Interim Disclosures about Fair Value of Financial Instruments
In April 2009, the FASB issued accounting standards under ASC Topic “Financial Instruments” (previously FASB Staff Position (“FSP”) SFAS No. 107-1 and Accounting Principles Board (“APB”) Opinion No. 28-1) which extend the annual financial statement disclosure requirements for financial instruments to interim reporting periods of publicly traded companies. We adopted these standards effective June 30, 2009. See Note 3 for disclosure of our financial instruments.

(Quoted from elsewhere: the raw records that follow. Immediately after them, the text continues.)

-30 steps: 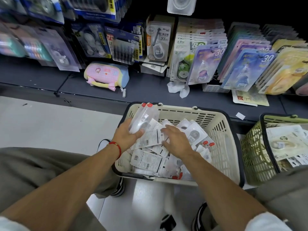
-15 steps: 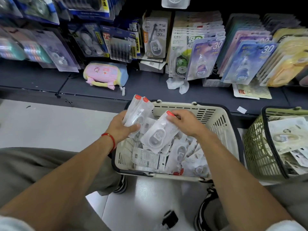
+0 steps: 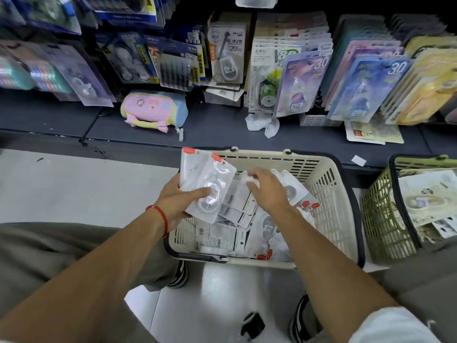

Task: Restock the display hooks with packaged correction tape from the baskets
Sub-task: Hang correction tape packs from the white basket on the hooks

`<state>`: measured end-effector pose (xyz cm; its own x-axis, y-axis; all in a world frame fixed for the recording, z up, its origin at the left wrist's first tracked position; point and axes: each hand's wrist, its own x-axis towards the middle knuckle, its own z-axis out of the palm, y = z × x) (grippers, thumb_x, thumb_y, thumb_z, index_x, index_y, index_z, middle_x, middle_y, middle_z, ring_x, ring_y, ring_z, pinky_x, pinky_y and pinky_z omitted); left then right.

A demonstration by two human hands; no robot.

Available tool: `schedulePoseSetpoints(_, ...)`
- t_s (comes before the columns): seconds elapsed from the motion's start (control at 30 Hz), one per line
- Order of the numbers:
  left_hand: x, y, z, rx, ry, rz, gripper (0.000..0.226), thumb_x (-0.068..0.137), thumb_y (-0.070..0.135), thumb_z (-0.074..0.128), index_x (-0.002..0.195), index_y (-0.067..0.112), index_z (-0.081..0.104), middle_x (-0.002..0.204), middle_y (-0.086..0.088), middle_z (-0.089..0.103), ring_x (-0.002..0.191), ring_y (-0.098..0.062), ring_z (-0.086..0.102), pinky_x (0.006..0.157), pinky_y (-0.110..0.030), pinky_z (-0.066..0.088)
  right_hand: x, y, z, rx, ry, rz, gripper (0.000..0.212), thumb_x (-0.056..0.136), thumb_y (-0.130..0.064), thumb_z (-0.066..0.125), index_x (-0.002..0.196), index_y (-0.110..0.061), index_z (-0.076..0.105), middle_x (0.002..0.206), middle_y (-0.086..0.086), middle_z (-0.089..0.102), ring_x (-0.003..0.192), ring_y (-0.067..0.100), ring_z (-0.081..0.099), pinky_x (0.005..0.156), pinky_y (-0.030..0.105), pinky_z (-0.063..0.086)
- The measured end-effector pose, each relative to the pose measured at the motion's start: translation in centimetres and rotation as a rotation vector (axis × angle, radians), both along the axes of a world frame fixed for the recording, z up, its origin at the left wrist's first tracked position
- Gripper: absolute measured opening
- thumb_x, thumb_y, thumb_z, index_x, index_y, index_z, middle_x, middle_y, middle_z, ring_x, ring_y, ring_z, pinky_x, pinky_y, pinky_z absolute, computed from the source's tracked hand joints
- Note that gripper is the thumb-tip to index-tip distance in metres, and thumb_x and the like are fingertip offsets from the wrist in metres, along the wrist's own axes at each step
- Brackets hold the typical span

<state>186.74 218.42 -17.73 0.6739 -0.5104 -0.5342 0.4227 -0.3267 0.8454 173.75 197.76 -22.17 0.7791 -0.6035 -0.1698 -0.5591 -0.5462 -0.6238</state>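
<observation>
A: Progress?
B: A small stack of correction tape packs [image 3: 206,186] is gripped by the left hand [image 3: 176,203], centre frame. None is seen hooked.

A: Remainder?
B: The right hand [image 3: 268,191], fingers curled, reaches into the cream basket [image 3: 329,194]; whether anything is pinched cannot be told. Many packs are left inside.

Pale tiled floor [image 3: 74,184] under me carries cream plastic basket [image 3: 331,194] w/ olive-green plastic basket [image 3: 380,219] just beside it. Dark blue-grey shelf [image 3: 217,134] behind holds pink-and-blue fabric pouch [image 3: 153,110], crumpled white wrapper [image 3: 259,121], flat printed card [image 3: 373,132], small white paper slip [image 3: 358,160].
</observation>
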Motion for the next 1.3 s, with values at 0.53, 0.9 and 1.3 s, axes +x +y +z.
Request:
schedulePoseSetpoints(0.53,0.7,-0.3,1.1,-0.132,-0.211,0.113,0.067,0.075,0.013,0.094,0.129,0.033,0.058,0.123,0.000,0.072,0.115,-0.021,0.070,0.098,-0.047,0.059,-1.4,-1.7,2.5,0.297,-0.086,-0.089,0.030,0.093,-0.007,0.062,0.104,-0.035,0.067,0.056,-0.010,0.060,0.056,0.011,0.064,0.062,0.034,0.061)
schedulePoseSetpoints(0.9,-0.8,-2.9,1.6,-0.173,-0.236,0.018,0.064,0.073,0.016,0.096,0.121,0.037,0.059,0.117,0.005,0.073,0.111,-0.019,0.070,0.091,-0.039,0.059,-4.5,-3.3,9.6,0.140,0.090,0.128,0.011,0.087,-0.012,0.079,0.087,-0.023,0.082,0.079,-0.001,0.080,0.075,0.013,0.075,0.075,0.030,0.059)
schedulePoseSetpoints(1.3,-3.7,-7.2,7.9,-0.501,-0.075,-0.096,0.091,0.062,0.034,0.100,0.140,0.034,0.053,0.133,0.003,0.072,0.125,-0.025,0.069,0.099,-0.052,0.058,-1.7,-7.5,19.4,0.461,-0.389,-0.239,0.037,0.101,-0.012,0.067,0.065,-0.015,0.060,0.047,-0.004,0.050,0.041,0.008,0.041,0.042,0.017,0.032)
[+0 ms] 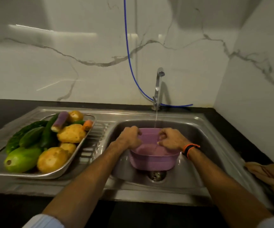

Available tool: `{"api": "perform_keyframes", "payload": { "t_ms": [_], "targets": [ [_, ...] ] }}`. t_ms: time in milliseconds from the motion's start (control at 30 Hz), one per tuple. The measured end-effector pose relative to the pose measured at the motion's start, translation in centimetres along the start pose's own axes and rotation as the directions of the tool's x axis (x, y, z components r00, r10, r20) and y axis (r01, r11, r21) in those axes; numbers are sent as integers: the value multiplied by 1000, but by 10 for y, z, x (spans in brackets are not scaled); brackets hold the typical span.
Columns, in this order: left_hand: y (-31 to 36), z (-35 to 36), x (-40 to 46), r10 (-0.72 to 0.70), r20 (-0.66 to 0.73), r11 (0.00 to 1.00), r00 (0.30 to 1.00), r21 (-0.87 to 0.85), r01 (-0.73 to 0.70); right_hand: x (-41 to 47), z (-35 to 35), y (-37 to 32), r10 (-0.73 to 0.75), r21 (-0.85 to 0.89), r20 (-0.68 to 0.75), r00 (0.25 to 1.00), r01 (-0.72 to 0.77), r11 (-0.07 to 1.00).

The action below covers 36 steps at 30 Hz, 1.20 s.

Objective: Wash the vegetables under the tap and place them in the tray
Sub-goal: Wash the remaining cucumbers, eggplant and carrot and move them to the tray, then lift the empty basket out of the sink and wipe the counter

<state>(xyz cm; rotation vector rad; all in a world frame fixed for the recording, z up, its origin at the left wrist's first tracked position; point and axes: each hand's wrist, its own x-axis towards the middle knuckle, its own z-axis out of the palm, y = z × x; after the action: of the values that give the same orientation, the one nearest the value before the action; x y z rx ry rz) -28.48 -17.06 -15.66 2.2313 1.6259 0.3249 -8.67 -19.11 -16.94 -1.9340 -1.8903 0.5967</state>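
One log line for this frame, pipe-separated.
hands: left hand and right hand grip pink basket rim | tap: running into basket | tray: vegetables piled

- No writing, label, brand, number or sign can be read anywhere around the sink (198, 127).
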Motion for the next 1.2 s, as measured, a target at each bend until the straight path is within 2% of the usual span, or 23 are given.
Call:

Noncontrolling Interests in Consolidated Financial Statements
Accounting standards under ASC Topic “Noncontrolling Interest in a Subsidiary” (previously SFAS No. 160) became effective January 1, 2009, which change the classification of noncontrolling interests, also referred to as minority interests, in the consolidated financial statements. As a result, all previous references to “minority interest” within this document have been replaced with “noncontrolling interest.” Additionally, net income attributable to the noncontrolling interest in our Rio Grande subsidiary is now presented as an adjustment to net income to arrive at “Net income attributable to Holly Energy Partners, L.P.” in our Consolidated Statements of Income. Prior to our adoption of these standards, this amount was presented as “Minority interest in Rio Grande,” a non-operating expense item before “Income before income taxes.” Furthermore, equity attributable to noncontrolling interests in our Rio Grande subsidiary is now presented as a separate component of total equity in our Consolidated Financial Statements. We have applied these standards on a retrospective basis. While this presentation differs from previous U.S. GAAP requirements, it did not affect our net income and equity attributable to HEP.
Business Combinations
Accounting standards under ASC Topic “Business Combinations” (previously SFAS 141 No. (R)) became effective January 1, 2009, which establish principles and requirements for how an acquirer accounts for a business combination. It also requires that acquisition-related transaction and restructuring costs be expensed rather than be capitalized as part of the cost of an acquired business. Accordingly, we were required to expense the $2.5 million finder’s fee related to the acquisition of our SLC Pipeline joint venture interest.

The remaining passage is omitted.